De la fête à laquelle m’a convié Santiago, un palero célèbre chez qui m’avait envoyé Katerina (l’anthropologue), je n’ai pas retiré grand-chose de substantiel. Cela se passait entre un champ de canne à sucre et une plantation de manguiers dans les environs de Palmira (capitale du Palo Monte), sous un grand arbre (une ceiba, fromager ?) entouré de bandelettes colorées et d’une signification qui m’a échappée.


fête de Palo Monte et Santeria, Palmira, Cuba


Je ne sais pas prendre de photos et je n’ai qu’un mauvais portable. Heureusement on m’a vite demandé d’arrêter d’en prendre pour ne pas inhiber les participants (alors que l’un des leaders du groupe m’avait d’abord demandé d’en prendre autant que je pouvais).

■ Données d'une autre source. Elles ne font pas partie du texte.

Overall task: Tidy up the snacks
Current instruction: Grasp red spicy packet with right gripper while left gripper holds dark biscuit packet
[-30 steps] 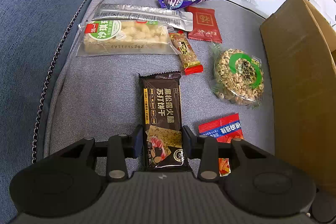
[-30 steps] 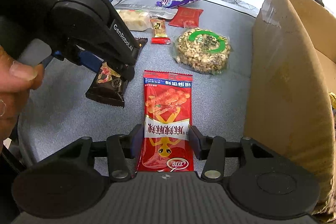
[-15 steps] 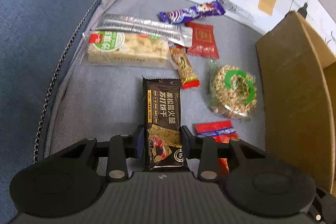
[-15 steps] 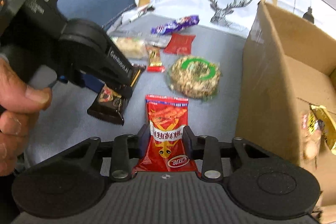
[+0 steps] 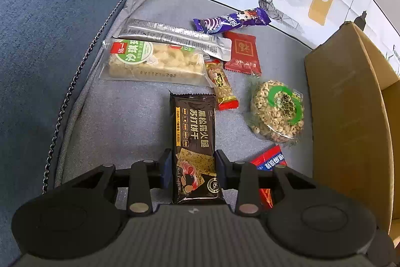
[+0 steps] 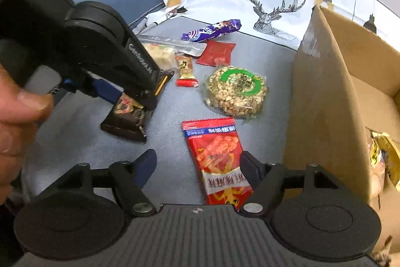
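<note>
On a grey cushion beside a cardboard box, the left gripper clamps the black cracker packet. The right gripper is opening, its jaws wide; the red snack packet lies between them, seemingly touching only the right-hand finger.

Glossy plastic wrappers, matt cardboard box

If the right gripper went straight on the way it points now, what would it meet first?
Probably the red snack packet between the opening right gripper's fingers, lying loose on the grey cushion; beyond it sits the round puffed-grain cake.
</note>
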Tool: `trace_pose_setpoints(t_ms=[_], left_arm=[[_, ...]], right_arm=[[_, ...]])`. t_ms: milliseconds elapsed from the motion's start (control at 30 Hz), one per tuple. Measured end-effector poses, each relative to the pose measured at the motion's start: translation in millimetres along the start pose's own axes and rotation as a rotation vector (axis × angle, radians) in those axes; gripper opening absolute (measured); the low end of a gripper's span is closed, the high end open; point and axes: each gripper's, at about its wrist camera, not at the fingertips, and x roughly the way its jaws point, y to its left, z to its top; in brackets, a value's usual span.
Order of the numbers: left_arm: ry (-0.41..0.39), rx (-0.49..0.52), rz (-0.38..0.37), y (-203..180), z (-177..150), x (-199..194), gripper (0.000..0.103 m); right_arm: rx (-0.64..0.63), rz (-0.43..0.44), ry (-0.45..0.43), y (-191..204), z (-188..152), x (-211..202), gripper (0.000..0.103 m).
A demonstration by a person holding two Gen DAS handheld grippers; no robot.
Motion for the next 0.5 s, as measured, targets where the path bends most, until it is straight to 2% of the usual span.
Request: trace_pose_setpoints(t_ms=[67,333,367,433,500], left_arm=[[0.0,-0.005,-0.002,2,-1,-1,0.039],[-0.004,-0.012,-0.014,7,-2,-5,0.04],[-0.004,-0.014,-0.014,7,-2,-4,0.04],[-0.001,-0.017,-0.016,7,-2,-4,0.039],[0.004,-0.014,-0.017,6,-2,-3,0.039]], right_arm=[[0.001,-0.015,0.015,-2,1,8,0.081],[0.034,-0.048,0.089,-2,2,37,0.082],[0.044,-0.042,0.09,-2,2,36,0.08],[0.064,-0.01,0.08,-2,3,32,0.061],[0.086,0.081,0.068,-2,4,25,0.051]])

Les racines de la ceiba servaient de chapelle a un petit autel pour les morts, principalement composé de branchages (Palo Monte signifie littéralement « branche forêt ») et d’un panneau rouge sur lequel sont dessinés dans un style enfantin ce qui ressemble à des têtes de diables (mais on m’a assuré que ça n’avait rien à voir). On m’a fait souffler dessus un liquide fétide dont j’ai seulement compris qu’il ne fallait surtout pas l’avaler puis on a secoué une clochette pour appeler les morts. On a distribué des cigares et du rhum, joué de la musique et chanté, égorgé des poules et bu leur sang au goulot. En milieu d’après-midi les paleros sont tombés en transe les uns après les autres, chevauchés par des morts qui avaient répondu à l’appel. Les possédés se sont fouettés avec des branches, ont fouetté les autres (pour les nettoyer ?), ont mangé leur cigare par le mauvais bout et dévoré les carcasses de poules avec les plumes dans une joyeuse ambiance de Maîtres fous.

Les participants les plus actifs étaient entourés par des gens qui semblaient de simples spectateurs. Des apprentis paleros, des pratiquants de la santeria (un autre culte afro-cubain beaucoup plus répandu que le Palo Monte) et des badauds qui avaient l’air d’être là pour écouter un concert en plein air, boire un coup et draguer un peu. Parmi eux un groupe de toutes jeunes filles habillées comme pour aller en boite de nuit. Elles ont dansé sans conviction au son des tambours, vidé quelques bières, rigolé, minaudé et ont pris de nombreux selfies. Et puis soudain l’une d’elle est tombée en transe. Ses copines l’ont entourée sans s’émouvoir, lui ont secoué les bras comme je l’avais vu faire à d’autres possédés, l’ont empêché de se griffer, lui ont apporté des branches qu’elle a mangées en partie et lui ont dispensé avec professionnalisme les premiers soins au possédé.

Au coucher du soleil les musiciens et les chanteurs se sont mis en marche, suivis par une procession rigolarde. Arrivés à la grand route (l’axe très fréquenté Santa Clara - Cienfuegos) les paleros l’ont envahie comme si de rien n’était. Je m’attendais à un concert de klaxons excédés mais les camions et les voitures ralentirent et leur emboîtèrent le pas. Parfois un véhicule les doublait timidement par le bas-côté avec un salut souriant et respectueux.  


Le lendemain je suis retourné voir quelques paleros en espérant avoir un éclairage sur cette journée, mais ils étaient tous occupés et m’ont dit, pour ce que j’en ai compris, de revenir une autre fois. Chloé m’a rejoint quelques jours plus tard et nous sommes partis faire un tour de Cuba, avec le projet de revenir ici avec plus de temps et après avoir un peu appris la langue et l’usage des expressions.